_WORK TO COMPLETE_
Give back exactly the lines of the material below that start at the line containing "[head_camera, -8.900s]" and end at the line containing "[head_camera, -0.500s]", and no others.

☆ ☆ ☆ ☆ ☆ ☆ ☆

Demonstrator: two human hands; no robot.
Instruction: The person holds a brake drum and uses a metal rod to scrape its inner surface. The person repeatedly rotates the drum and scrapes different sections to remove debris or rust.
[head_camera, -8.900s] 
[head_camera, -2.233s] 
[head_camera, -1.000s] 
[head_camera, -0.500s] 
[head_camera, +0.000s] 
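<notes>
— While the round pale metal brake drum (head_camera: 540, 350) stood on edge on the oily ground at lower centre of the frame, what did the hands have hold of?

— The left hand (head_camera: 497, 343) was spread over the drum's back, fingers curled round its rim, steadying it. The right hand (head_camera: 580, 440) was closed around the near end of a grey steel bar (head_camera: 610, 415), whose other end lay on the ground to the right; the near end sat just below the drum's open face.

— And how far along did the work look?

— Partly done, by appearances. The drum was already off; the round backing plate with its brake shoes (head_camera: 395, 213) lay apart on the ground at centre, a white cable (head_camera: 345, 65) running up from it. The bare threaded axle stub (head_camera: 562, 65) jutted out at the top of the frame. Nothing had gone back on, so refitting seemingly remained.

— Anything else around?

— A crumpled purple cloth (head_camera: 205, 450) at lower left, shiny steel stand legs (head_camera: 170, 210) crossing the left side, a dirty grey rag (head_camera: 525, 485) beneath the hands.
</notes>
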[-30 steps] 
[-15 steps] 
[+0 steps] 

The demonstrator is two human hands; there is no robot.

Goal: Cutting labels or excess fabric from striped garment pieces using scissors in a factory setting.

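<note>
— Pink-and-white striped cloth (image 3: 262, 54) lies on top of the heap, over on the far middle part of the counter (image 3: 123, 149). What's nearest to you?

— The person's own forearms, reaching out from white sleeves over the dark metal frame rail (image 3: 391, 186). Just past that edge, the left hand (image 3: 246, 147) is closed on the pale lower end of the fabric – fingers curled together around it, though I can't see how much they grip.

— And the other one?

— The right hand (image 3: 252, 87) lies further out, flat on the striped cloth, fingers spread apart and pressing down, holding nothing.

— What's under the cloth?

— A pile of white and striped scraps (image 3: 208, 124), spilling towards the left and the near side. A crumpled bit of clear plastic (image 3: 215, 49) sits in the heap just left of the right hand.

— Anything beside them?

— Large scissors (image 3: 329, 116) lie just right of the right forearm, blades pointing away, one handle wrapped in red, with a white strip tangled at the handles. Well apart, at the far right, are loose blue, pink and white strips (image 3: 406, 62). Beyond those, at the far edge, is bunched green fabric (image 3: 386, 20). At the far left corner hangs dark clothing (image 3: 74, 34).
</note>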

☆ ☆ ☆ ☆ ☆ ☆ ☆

_YOUR RESPONSE_
[head_camera, -8.900s] 
[head_camera, -2.233s] 
[head_camera, -1.000s] 
[head_camera, -0.500s] 

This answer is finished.